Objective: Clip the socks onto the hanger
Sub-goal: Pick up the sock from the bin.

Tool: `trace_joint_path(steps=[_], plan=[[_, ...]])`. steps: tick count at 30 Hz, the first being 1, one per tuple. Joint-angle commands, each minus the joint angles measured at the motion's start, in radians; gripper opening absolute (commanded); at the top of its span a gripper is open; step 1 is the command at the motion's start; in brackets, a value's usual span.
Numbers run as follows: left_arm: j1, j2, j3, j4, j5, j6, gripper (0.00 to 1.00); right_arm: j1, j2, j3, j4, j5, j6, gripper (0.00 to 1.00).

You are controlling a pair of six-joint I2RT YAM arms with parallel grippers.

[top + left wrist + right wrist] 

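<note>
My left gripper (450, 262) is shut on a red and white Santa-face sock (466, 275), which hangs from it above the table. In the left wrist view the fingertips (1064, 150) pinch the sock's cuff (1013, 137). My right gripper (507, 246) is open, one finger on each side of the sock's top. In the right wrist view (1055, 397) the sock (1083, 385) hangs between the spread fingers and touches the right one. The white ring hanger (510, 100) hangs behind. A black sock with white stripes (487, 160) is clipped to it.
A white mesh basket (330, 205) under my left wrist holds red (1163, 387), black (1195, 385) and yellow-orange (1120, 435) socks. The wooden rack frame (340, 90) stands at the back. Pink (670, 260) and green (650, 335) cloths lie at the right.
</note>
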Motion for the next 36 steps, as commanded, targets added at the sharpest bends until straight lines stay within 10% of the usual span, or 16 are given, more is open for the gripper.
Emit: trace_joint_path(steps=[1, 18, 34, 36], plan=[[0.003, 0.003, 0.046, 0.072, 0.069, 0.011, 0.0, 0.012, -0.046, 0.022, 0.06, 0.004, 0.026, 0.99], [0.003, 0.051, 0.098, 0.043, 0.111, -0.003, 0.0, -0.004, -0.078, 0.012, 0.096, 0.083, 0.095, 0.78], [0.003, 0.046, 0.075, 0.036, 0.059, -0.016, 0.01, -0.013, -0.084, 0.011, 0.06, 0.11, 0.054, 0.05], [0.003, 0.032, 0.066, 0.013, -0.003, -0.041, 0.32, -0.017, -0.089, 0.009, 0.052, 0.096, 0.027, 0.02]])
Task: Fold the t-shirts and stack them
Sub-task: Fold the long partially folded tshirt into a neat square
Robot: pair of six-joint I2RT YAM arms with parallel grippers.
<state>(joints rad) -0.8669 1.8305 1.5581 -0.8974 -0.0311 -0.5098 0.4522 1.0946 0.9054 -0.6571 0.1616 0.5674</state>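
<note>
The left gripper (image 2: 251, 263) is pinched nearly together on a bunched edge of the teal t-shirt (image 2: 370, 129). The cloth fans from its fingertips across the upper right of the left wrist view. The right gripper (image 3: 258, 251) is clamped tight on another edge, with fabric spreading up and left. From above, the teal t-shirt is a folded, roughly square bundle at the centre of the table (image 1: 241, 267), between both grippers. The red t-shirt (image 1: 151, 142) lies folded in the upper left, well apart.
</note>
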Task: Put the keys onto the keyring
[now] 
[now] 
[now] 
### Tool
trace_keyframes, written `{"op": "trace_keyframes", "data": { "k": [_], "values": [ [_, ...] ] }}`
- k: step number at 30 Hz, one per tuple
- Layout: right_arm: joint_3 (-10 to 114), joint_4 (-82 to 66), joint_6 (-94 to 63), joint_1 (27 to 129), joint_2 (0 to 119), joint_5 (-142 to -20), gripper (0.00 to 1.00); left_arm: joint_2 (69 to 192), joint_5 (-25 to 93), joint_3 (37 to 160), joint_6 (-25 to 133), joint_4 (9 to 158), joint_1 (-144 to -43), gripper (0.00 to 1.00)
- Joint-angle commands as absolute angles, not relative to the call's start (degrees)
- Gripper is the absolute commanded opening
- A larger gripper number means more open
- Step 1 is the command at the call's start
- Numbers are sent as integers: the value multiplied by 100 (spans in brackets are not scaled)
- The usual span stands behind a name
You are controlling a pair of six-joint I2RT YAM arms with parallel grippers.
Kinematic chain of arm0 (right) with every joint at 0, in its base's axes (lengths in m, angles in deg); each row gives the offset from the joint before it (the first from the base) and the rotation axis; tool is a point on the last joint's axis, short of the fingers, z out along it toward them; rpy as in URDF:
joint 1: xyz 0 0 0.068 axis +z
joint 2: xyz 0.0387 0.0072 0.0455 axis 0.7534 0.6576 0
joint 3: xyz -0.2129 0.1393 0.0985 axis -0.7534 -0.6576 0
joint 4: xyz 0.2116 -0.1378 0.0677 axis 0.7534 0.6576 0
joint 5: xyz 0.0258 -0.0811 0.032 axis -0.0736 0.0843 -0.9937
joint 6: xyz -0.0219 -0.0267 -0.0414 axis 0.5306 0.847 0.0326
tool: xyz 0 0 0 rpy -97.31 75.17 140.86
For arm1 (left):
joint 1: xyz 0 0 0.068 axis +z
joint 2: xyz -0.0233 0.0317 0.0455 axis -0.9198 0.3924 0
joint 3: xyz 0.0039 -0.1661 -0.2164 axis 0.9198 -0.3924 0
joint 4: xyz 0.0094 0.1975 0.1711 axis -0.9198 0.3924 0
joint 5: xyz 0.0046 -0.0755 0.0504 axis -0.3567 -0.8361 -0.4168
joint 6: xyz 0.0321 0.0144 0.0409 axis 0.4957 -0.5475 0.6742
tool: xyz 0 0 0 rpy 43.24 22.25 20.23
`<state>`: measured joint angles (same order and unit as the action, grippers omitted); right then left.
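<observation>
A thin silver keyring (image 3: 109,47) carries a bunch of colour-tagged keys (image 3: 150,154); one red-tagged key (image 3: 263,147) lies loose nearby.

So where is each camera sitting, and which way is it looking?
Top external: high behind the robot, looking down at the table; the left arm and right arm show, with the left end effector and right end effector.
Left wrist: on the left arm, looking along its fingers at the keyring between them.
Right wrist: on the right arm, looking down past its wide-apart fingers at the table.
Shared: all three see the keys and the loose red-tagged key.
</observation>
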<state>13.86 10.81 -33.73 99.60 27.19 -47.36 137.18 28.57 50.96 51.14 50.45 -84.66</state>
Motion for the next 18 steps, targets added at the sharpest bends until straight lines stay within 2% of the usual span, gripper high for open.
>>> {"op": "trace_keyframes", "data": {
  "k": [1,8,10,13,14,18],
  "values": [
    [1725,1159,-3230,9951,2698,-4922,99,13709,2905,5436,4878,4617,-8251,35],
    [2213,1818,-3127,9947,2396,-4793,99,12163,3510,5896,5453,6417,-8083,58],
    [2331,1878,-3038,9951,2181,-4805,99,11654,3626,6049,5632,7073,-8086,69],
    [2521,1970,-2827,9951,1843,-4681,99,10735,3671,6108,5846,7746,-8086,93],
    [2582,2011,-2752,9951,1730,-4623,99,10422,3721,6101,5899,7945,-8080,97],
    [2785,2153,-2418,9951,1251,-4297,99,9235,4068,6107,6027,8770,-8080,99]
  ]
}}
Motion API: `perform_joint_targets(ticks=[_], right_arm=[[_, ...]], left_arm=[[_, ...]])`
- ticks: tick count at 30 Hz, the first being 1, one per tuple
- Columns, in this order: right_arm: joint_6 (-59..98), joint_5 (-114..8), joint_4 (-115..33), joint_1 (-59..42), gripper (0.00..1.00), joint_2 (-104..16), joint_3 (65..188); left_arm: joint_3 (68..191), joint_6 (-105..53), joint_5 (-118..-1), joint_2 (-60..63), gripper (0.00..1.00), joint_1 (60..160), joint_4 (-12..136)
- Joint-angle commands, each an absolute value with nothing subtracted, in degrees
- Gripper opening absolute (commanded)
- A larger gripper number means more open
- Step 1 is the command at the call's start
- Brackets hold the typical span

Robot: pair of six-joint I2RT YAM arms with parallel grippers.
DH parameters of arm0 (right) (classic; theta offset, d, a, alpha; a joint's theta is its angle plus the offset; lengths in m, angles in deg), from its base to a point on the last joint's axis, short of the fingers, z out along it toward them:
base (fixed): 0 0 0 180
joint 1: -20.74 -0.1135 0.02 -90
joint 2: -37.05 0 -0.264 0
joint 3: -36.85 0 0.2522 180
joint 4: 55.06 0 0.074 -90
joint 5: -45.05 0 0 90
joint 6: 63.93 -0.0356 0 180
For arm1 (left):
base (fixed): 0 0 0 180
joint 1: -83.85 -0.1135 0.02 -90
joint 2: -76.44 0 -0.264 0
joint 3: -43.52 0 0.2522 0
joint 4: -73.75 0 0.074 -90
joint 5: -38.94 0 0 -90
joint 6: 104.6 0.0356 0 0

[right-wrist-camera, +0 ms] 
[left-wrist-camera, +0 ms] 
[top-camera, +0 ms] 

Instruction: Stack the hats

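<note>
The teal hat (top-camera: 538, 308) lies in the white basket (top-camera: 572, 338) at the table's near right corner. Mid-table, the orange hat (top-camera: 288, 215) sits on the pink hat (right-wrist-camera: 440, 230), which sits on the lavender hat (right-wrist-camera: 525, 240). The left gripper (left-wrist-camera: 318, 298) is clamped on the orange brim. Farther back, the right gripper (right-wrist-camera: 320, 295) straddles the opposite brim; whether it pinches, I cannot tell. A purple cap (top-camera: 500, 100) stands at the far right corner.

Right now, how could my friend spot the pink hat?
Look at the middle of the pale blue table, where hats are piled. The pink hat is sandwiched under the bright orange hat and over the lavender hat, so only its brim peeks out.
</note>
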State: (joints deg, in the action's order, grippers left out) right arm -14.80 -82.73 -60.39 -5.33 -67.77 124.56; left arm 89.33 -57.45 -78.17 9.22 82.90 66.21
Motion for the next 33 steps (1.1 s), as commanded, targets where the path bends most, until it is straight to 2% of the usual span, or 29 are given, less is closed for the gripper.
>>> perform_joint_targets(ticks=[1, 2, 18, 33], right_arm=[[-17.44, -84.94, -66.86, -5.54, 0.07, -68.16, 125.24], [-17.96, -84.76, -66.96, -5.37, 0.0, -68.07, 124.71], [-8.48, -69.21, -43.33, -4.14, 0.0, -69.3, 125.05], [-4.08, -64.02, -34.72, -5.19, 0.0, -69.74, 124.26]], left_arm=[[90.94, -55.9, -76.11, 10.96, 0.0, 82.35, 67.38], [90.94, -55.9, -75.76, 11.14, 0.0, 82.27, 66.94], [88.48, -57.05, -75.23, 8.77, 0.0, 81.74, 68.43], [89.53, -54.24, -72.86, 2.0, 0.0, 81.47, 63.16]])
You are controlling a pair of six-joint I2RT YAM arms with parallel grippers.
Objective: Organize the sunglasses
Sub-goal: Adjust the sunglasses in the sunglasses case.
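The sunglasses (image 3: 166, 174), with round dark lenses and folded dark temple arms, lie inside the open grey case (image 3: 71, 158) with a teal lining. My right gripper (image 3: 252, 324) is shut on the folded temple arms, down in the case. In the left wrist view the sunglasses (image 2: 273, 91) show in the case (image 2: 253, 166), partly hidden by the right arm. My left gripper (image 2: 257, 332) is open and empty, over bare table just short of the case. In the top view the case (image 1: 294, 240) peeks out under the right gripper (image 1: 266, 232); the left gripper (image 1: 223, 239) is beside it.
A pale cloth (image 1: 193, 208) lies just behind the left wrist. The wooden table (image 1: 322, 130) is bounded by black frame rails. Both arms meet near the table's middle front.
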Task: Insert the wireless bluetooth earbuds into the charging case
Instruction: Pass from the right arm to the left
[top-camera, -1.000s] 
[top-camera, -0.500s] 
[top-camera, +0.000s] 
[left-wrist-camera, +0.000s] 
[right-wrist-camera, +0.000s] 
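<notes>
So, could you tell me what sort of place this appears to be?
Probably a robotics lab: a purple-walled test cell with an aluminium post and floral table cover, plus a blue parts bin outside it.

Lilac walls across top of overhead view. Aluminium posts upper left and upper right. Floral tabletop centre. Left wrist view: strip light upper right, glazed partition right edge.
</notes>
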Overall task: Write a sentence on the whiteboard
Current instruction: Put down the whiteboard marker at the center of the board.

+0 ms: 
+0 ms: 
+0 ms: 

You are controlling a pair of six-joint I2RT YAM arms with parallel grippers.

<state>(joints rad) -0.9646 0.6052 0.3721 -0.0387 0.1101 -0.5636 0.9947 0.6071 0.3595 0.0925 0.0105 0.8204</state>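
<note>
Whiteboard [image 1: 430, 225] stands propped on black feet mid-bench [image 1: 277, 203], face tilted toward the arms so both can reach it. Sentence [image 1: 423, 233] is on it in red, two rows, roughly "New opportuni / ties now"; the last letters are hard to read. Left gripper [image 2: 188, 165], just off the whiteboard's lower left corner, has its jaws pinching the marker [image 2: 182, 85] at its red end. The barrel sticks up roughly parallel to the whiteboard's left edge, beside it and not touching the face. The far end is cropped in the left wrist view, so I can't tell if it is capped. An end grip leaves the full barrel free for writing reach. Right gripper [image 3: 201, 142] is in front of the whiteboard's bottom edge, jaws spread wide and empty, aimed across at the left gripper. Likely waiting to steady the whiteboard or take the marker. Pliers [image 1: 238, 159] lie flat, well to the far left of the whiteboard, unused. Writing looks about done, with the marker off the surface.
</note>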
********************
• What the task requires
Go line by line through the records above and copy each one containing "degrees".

• Answer for this exercise
- Joint-angle commands as absolute angles, not relative to the call's start (degrees)
- Joint-angle commands, each an absolute value with nothing subtracted, in degrees

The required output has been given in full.